But there aren’t many options for the newer printers to get them at major discounts like the older printers. You will still pay 6.99-9.99 per color (more for the slightly bigger black cartridge) in the Wireless Photosmart FOR EACH COLOR – and there are about 5/6 cartridges in there. But that’s better than paying the cost of some of the other newer printers with less cartridges and some colors together in one cartridge for the $35-$50 or more range per cartridge.

The problem is not so much whether the printer has one cartridge or many, the problem is that the printer companies are sucking their customers dry. It’s like highway robbery. They hook people in with these very inexpensive printers (sold at a discount so they can make it up later on the cartridges, over and over and over) .. So they nickel and dime ya to death till the printer dies and they try another one from that company or another company that is just as inexpensive.

Throw away printers … that’s gotta be good for the environment, right? With all the electronic boards inside, etc.? I can just see them stacking up in the landfill.

Sometimes it’s almost less expensive in the long run to get a really cheap printer on sale, install the drivers, print till you run out of ink and then go buy another $49 printer … it’s cheaper than replacing the cartridges!!

This is the crazy world we live in. And hardware/electronics companies love it! Particularly printer companies.

Instead of seeing that they have the golden goose and if they would just treat customers fairly they could keep their golden goose happy and healthy, they get the greedy company syndrome, they do the same ‘ole, same ‘ole that other greedy companies seem to get themselves into….burn customers on every purchase and keep them over a barrel. It’s what I like to refer to as the ‘laundromat syndrome.’
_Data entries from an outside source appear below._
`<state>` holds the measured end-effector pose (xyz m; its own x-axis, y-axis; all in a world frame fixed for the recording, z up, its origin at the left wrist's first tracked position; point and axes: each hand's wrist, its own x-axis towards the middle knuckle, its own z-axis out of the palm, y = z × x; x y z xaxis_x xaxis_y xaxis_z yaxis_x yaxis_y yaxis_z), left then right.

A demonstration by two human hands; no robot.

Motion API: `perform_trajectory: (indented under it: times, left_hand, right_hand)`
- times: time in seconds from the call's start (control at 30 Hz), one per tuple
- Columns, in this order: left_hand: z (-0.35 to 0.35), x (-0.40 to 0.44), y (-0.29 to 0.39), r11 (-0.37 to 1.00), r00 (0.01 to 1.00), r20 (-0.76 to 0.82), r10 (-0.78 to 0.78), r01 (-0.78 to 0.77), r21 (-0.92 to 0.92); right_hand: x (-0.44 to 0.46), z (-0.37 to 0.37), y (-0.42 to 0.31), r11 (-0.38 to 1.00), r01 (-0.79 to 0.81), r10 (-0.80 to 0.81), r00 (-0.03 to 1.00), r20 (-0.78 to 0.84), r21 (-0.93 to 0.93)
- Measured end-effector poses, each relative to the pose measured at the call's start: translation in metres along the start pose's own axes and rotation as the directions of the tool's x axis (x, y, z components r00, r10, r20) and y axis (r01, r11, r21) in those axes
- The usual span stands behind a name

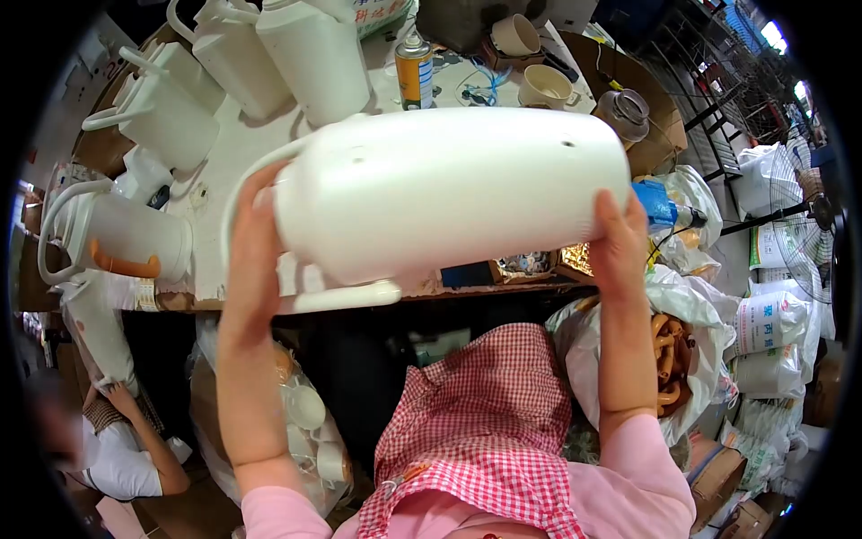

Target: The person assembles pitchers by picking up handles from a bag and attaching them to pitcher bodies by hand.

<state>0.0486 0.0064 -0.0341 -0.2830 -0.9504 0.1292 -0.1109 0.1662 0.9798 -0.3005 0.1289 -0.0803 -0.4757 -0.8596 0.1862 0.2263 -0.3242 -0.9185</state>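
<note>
A large white thermos jug [449,189] is held on its side above the front edge of the table, its top end to the left. Around that top end, near the white handle, my left hand [254,234] is closed. My right hand [620,238] grips the base end, thumb and fingers pressed on the lower side. The curved handle [346,298] runs round the left end and sticks out below the body. Two small dark holes show on the jug's side. Part of my left fingers is hidden behind the jug.
More white jugs [314,63] stand at the back left of the table [211,193]. A spray can [414,72] and beige cups [545,87] are behind the held jug. A bag of orange handles [669,359] is at right. Another person [126,440] sits at lower left. A fan [808,211] stands far right.
</note>
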Motion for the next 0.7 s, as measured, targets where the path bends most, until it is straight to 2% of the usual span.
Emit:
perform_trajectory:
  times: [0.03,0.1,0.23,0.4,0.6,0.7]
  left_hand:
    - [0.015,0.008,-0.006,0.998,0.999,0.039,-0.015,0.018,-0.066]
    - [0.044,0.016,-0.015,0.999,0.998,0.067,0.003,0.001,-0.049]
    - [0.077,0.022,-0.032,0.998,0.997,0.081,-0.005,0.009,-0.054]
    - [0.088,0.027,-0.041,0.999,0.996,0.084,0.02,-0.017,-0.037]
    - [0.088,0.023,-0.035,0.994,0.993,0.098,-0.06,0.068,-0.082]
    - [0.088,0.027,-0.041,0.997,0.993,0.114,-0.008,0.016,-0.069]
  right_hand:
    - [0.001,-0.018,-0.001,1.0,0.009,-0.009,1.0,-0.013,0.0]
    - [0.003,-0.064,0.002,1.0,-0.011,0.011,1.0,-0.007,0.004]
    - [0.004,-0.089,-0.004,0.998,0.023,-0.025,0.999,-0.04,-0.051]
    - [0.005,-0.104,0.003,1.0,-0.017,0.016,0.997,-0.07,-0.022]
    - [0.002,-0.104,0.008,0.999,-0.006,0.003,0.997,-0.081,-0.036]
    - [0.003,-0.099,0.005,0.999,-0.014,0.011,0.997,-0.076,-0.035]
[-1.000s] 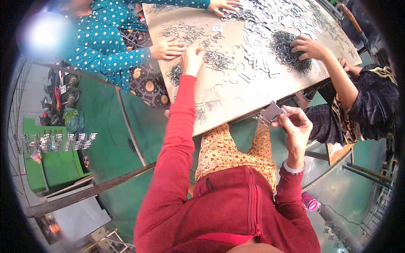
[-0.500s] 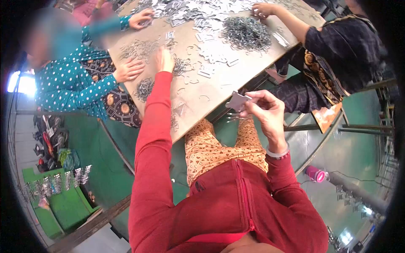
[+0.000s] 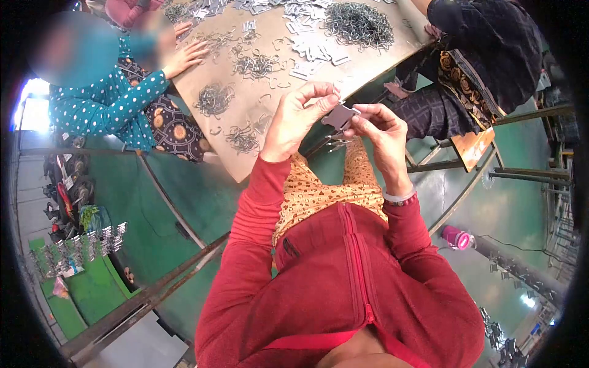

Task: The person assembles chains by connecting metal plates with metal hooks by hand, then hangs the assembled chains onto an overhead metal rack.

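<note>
My right hand [image 3: 381, 130] pinches a small flat grey metal plate [image 3: 338, 116] at its right edge, above my lap and in front of the table corner. Several thin wire hooks [image 3: 337, 143] hang under the plate. My left hand [image 3: 300, 116] is closed at the plate's upper left corner, thumb and forefinger together on a small bent wire hook [image 3: 337, 92] that is mostly hidden. On the table [image 3: 242, 162], loose wire hooks lie in small piles, the closest being one pile [image 3: 243, 140] left of my left hand.
A large heap of wire hooks [image 3: 359, 26] and scattered metal plates [image 3: 310, 55] cover the far table. A co-worker's hand [image 3: 187, 58] rests at the left edge; another person in dark clothes [image 3: 491, 67] sits at right. A pink container [image 3: 457, 238] stands on the floor.
My left hand has come back from the hook piles on the table to the plate. My right hand has moved slightly up with the plate. The right co-worker's hand has drawn back.
</note>
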Demonstrator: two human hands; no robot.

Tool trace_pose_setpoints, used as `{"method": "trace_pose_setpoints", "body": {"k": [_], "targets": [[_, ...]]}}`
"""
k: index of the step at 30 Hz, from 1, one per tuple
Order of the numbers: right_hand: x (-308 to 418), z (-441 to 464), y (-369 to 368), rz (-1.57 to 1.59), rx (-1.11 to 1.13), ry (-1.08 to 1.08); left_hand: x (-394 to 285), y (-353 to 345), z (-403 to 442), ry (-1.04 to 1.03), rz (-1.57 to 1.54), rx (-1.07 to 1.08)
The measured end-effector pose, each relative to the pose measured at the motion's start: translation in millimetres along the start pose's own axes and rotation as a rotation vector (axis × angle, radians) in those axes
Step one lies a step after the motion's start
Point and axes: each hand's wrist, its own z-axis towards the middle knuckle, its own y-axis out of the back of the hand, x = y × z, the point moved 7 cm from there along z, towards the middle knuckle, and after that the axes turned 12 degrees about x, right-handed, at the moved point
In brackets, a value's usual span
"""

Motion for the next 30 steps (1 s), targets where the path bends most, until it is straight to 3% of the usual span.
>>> {"method": "trace_pose_setpoints", "body": {"k": [7, 12, 17, 19, 20, 22, 24, 26, 28, 30], "targets": [[-0.7, -7.5, -3.4, 0.000, -0.031, 0.044, 8.1, -3.9, -12.0, 0.006, -0.055, -0.071], [-1.9, -10.0, -4.2, 0.002, -0.042, 0.062, 1.3, -10.0, -19.5, -0.049, 0.083, -0.156], [1.0, -12.2, -6.5, -0.196, -0.005, 0.114, -12.7, -28.7, -32.6, -0.302, 0.397, -0.305], [9.4, -8.5, -7.5, -0.203, 0.075, 0.195, -12.4, -28.5, -33.4, -0.365, 0.391, -0.324], [14.0, -5.7, -4.5, -0.256, 0.157, 0.191, -12.3, -29.2, -36.4, -0.378, 0.429, -0.332], [6.8, 15.8, 22.1, -0.164, 0.084, 0.036, -10.8, -30.3, -36.4, -0.368, 0.516, -0.355], [-0.7, 55.4, 51.6, -0.382, -0.043, -0.108, -5.3, -31.4, -33.7, -0.400, 0.516, -0.331], [-16.8, 105.6, 78.1, -0.870, -0.127, 0.095, -0.6, -33.2, -30.6, -0.403, 0.474, -0.311], [-46.6, 144.1, 90.3, -1.244, -0.180, 0.058, 3.4, -33.7, -28.7, -0.305, 0.468, -0.263], [-52.5, 160.1, 74.8, -1.487, -0.146, 0.066, 5.1, -30.9, -27.0, -0.363, 0.492, -0.265]]}}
Sometimes I think people get so fed up because they really have no choice if they like the printer they have, or maybe they don’t want to have to go through the annoyance of time and frustration installing over 300MB of drivers and software for yet another printer (and of course they all want to do that). Not only that, will they uninstall the old one first … likely not if they are not that savvy of a computer user. What a registry and hard drive and potentially compatibility nightmare over time.

I don’t know; it’s a real quandary. No matter what anyone says, you can’t seem to change the printer companies’ mentality because they are just that greedy! And amazingly enough, it is working for them! Why? Because they are ALL doing it! Every single printer company is price gouging, IMHO…Except maybe this Kodak one that Corrine is talking about in her blog posting…not bad really. Is that only for photo paper or normal pages too?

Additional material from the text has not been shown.